Friday, December 7, 2007

A Familiar Face

For three years now, I was so used to going out and not knowing anybody. Every face I saw, was for the first time. Everyone I met, I met for the very first time. Not to mention, nobody ever recognized me either. I was so used to it, that never thought it would make any difference to me.
I have realized the importance of that feeling now, when things have changed. Today I went to a totally new city on the other side of town and met three acquaintances... felt awesome! Just like home. That gives me a sense of belonging...I guess it really is important, as we are a social species. We like to gather!
That reminds me of a short story I read in school. Its written by Anton Chekov. Its called ''The Bet." I guess it is available online now. I found it on Google. It is about the sudden change a bet brings about in the life of a rash young lawyer. Years later now, I am still trying to grasp the entire meaning of the story. A man in isolation for fifteen years. Never sees a human or an animal. Just has books to spend time with. His point, a life sentence is better than capital punishment. Living is better than dying! I can only imagine how heated that argument could get. But that's besides the point.
Right now, my point is that I just enjoy meeting people I know. (No offense to people I haven't met so far!) And, a familiar face does make me happy.

Sunday, December 2, 2007

A Real Good Movie

Browsing through our local library, I came across this movie "North Country". I remember seeing some trailers of it about a year or two ago, so I just picked it up to kill my time over the weekend. Was I in for a surprise or what.
Its inspired by a true story. Its a movie about the first, class-action lawsuit against sexual harassment in the work place, in America. It is about women miners in Minnesota, back in the 80's. It definitely marks a historical event, but at the same time stirs up a very strong emotion. It did, at least for me. It is because of those women that I feel safe going to work today. That is huge.
Each and every character in the movie has done an amazing job. Hats off to the director, Niki Caro. I can't say enough about it. Probably, it might not leave as big an impression on others, but it is a powerful movie nonetheless.
The one question that comes to my mind after some introspection is that if I were one of those women, would I have stood up against injustice? When everyone else was against me? When my livelihood was at stake? It is a very brave choice and I am almost thankful that I have never had to face anything like it. Wow, that is rough terrain, I am sure at some point of our lives, some of us have or will have to make these tough choices. Some, stick it out and some don't, they fight back. I just hope I belong to the latter half.

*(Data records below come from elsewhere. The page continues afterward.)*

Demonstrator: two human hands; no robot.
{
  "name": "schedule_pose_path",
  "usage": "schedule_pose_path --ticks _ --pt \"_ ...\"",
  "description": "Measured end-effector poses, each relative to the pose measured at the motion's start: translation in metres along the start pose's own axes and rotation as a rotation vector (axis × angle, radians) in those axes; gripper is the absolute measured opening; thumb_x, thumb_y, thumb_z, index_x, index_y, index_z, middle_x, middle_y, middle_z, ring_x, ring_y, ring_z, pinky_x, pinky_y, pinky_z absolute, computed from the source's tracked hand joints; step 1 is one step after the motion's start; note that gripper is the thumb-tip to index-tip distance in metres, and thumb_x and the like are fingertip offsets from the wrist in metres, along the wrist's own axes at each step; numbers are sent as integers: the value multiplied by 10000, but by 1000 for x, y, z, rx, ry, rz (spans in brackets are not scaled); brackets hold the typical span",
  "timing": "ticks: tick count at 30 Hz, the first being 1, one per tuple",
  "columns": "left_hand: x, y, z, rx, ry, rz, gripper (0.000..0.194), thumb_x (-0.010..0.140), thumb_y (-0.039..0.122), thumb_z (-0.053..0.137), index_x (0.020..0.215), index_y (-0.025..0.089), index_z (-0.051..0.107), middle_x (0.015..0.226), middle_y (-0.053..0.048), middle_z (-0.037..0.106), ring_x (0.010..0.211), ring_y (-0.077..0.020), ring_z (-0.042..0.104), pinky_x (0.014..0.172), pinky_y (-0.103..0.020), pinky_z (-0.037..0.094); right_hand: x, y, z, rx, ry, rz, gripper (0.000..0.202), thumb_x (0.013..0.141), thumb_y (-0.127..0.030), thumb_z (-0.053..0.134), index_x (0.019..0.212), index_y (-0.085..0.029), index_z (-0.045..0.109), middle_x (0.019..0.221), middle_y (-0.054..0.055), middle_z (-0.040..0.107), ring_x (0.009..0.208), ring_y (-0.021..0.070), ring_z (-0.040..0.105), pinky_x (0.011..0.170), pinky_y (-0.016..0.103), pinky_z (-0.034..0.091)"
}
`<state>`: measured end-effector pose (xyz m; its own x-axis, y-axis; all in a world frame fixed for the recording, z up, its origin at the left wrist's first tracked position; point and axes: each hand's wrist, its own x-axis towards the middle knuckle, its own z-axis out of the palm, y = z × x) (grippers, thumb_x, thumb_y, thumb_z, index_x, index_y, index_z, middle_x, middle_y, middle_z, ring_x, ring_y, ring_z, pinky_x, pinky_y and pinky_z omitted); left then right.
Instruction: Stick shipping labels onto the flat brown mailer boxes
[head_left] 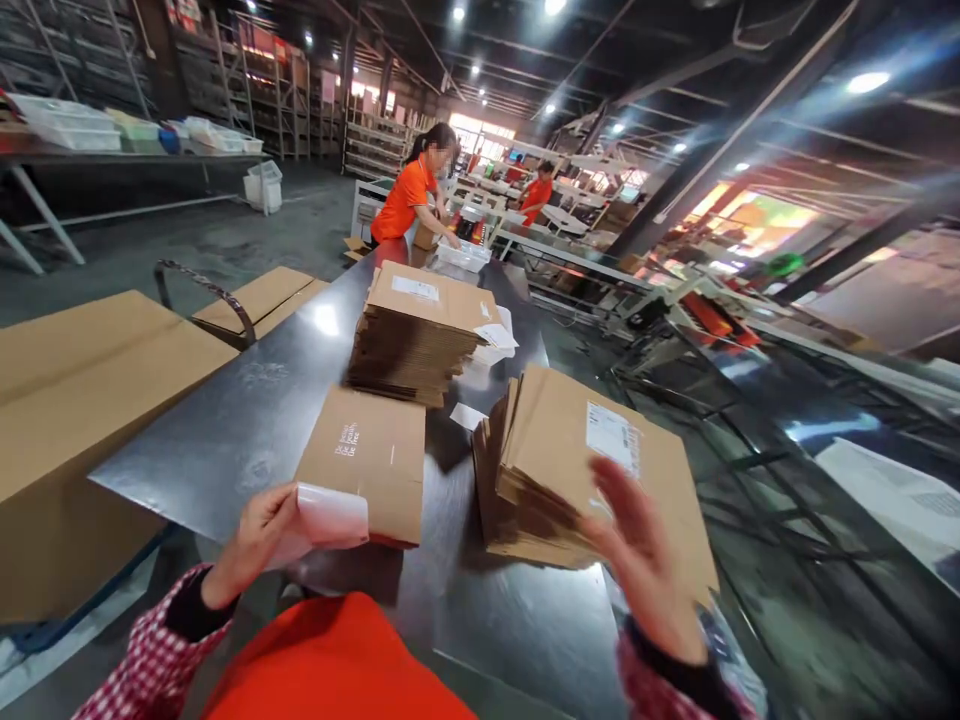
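My left hand point(259, 535) pinches the edge of a white label sheet point(334, 515), which curls over the near left corner of a flat cardboard stack point(375, 450) with white print on top. My right hand point(637, 550), blurred, is raised over the right stack of flattened cardboard boxes point(555, 430), fingers stretched out, with nothing visible in it. On that stack's top board is a white printed label point(611, 435). Beyond the printed stack stands a taller pile of flattened boxes point(412, 335), also labelled on top.
The stacks stand on a shiny metal table point(247, 400). White papers point(495, 335) stick out beside the tall pile. Large cartons point(90, 380) stand at the left. A co-worker in orange point(401, 205) leans over the table's far end, near a clear plastic tray point(463, 255).
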<state>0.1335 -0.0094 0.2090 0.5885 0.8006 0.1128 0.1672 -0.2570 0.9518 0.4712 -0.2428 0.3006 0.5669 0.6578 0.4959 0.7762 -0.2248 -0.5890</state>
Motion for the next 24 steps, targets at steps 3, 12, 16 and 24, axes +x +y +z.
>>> schedule_pose_path --ticks 3,12,16,24 --pt "4 16 -6 28 2 52 497 880 526 407 666 134 626 626 -19 613 607 -158 553 552 -226 437 -38 -61 111 518 -643 -44 872 610 -593 759 1347 -221 479 1382 115 507 1265 285 485 1047 424 421" --pt "-1 -10 -15 291 204 188 521 885 466 493 1330 199 458 1422 -126 451 1351 -273 371 1104 -434 331 -73 -88 215 813 -704 168 205 830 -342 626 945 -198 714 932 45 720 868 192 643 830 316 492" --pt "-15 -12 7 131 -64 57 379 808 382 628 1151 230 568 1151 -64 661 1078 -223 618 931 -328 502 -72 -86 218 820 -699 220 231 830 -372 627 949 -189 702 910 48 707 842 184 633 785 296 492" --pt "1 -23 10 -79 -141 -128 301 860 387 566 1115 235 518 951 -7 730 888 -176 686 794 -273 525 -52 -94 225 569 -572 132 265 798 -431 661 882 -179 668 863 38 634 827 162 584 756 271 451"
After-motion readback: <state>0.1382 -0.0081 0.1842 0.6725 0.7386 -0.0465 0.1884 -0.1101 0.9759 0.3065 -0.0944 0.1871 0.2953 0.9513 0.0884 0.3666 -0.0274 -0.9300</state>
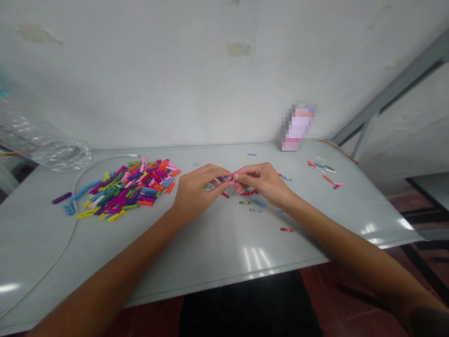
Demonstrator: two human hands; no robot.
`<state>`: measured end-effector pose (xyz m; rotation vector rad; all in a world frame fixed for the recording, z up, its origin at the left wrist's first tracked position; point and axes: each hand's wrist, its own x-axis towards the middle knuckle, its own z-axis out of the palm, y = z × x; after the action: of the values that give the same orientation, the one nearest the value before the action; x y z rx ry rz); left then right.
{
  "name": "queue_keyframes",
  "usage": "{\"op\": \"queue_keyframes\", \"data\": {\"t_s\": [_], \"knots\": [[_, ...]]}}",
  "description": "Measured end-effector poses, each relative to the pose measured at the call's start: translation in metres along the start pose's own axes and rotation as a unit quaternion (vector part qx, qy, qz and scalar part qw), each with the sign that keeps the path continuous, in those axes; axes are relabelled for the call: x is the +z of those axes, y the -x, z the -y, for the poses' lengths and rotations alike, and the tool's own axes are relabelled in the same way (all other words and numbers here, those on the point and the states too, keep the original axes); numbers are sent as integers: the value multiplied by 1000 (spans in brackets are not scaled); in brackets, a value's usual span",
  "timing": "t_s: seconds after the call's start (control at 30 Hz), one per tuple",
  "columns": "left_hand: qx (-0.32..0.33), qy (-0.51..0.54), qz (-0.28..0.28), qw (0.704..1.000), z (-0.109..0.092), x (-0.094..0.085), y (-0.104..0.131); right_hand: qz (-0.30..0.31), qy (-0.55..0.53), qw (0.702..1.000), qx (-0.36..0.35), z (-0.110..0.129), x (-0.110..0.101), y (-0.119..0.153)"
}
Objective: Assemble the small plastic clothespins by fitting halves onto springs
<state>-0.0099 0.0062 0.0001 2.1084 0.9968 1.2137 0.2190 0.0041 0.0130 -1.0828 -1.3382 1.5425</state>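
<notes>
My left hand (197, 188) and my right hand (261, 181) meet above the middle of the table. Both are closed, their thumbs and fingers pinching a small clothespin (228, 178) between them. Most of it is hidden by the fingertips; bits of blue and pink show. Under and beside my right hand lie several loose clothespin pieces, among them a green one (245, 202), a blue one (258, 203) and a red one (286, 230). To the left of my left hand is a heap of coloured clothespins (129, 189).
A white cable (74, 224) curves along the table's left side, near a clear plastic bottle (63, 152). A phone-like upright object (298, 127), pixelated, leans on the wall. More clothespins (320, 165) lie at the far right. The table's front edge (224, 284) is close to my lap.
</notes>
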Motion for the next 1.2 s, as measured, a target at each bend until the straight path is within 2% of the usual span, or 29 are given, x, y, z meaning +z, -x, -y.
{"op": "queue_keyframes", "data": {"t_s": [0.1, 0.17, 0.23, 0.3, 0.33, 0.37, 0.47, 0.53, 0.63, 0.73, 0.8, 0.87, 0.93, 1.0, 1.07, 1.1, 1.2], "knots": [[-158, 114, 8, 981, 0, 3, 0, -9, 39, 998, -38, -2, -1, -1], [-207, 163, 23, 964, 0, 4, 0, -5, 78, 995, -65, -4, -2, -2], [-219, 186, 23, 958, 1, 4, -1, -13, 148, 983, -106, -3, -6, -3], [-224, 206, 11, 953, 4, 2, -3, -16, 257, 955, -146, 4, -17, -3], [-227, 216, 4, 950, 5, 2, -4, -7, 320, 934, -158, 10, -24, -3], [-229, 225, -2, 947, 7, 1, -5, 26, 381, 912, -148, 16, -32, -1], [-235, 238, -9, 942, 10, 1, -7, 140, 549, 820, -79, 33, -52, 10], [-234, 236, -5, 943, 9, 3, -7, 159, 601, 780, -73, 36, -58, 22], [-224, 227, 10, 948, 4, 5, -6, 127, 630, 764, -59, 26, -53, 39], [-219, 220, 26, 950, 1, 7, -5, 113, 637, 760, -62, 14, -46, 49], [-220, 222, 31, 949, 1, 8, -4, 108, 634, 763, -69, 12, -44, 51], [-226, 225, 40, 947, 1, 8, -3, 103, 608, 782, -95, 15, -46, 51], [-232, 230, 57, 943, 1, 8, -2, 87, 547, 821, -135, 19, -47, 49], [-238, 242, 72, 938, 1, 9, -1, 63, 442, 883, -146, 23, -47, 43], [-244, 256, 80, 932, 1, 10, -1, 48, 305, 945, -111, 24, -43, 34], [-247, 260, 80, 930, 1, 10, 0, 48, 235, 967, -88, 24, -41, 28], [-260, 266, 76, 925, 2, 9, 0, 57, 86, 993, -54, 22, -32, 9]]}}
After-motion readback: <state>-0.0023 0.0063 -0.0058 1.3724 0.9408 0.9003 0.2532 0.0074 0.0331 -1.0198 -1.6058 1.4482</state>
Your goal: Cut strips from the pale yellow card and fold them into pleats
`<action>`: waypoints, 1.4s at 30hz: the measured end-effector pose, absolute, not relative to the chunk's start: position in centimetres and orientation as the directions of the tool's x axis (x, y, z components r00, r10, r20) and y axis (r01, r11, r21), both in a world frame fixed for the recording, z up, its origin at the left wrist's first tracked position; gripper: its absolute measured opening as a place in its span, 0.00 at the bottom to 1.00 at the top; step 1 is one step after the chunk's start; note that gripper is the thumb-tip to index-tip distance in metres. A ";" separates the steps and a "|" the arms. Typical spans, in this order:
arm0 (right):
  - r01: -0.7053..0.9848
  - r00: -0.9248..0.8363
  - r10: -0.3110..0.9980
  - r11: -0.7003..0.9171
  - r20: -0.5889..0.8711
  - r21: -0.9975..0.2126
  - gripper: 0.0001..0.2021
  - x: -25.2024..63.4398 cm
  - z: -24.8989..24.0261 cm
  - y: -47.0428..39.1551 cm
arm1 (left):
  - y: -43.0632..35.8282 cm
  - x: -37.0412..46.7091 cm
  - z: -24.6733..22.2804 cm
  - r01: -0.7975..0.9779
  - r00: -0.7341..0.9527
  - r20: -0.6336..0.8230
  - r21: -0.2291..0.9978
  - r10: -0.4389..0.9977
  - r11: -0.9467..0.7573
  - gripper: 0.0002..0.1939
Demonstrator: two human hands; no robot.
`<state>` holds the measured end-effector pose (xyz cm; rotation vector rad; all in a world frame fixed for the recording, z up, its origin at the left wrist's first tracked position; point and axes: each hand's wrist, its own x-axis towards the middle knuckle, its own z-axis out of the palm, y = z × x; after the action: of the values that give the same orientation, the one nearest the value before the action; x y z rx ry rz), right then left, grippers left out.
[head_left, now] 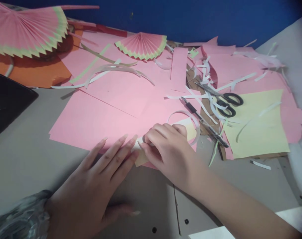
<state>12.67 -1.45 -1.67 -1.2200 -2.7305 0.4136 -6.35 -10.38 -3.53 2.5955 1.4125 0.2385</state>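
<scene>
Left hand: [91, 189] spread flat, gripping nothing, fingertips against the paper strip [140, 158].
Right hand: [171, 152] clenched, thumb and forefinger pinching the strip's white edge.
Paper strip: pale yellow, beneath both hands, across the pink sheets' [73, 119] near edge.
Edge work: best kept anchored by the left fingers, pinched evenly.
Counts: two pleated fans [141, 46], one scissors [210, 89], one pen [214, 132].

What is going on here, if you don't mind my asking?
A person's left hand lies spread at the near edge of the pink paper, while their right hand pinches a pale slip, partly hidden, just beside it. The scissors lie unheld to the right among cut strips, and two pleated fans are toward the back.
</scene>
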 end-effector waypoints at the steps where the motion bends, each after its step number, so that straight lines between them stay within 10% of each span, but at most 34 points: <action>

Thursday, November 29, 2007

Vertically challenged.

This afternoon I was having this conversation with one of my patients, about well, being short. My grandfather was a six footer, but grandma could not make it to 5 feet. So, Dad got her genes and uncle got the tall genes. Well, that makes me 5 feet tall. I usually tell people that I am an inch taller! Jokes apart. I think it affects my life everyday.
Its almost like I have to prove myself to everyone that I meet for the first time. Especially my patients. Its twice the work. At times I have to deal with nasty people, who want to vent all their pent up anger and frustration on me. Sometimes I wonder, what if I were a foot taller and about 50 pounds heavier. Would people talk to me like they do now? Would I command more respect? Would it be easier to impress people. Guess I would never know. But I do notice myself being intimidated by bigger individuals, well not every time. Well sort of.
I even found a bunch of studies on the internet, stating that taller people make more money and breed more respect. The worst is that one study claims that taller people are smarter too. Well, that's not always true, because I've met some really dumb dudes who are really tall. So, looks like it's not just me, who is bothered by this. All my short brothers and sisters throughout the world face this. Oh well, we just have to work harder then I suppose.
At this point of my life I have come to terms with the fact that I will forever belong to this 'underestimated' if you will, lot. But what if we get to spend a day where it was the other way round? Where it was cool to be 'vertically challenged'?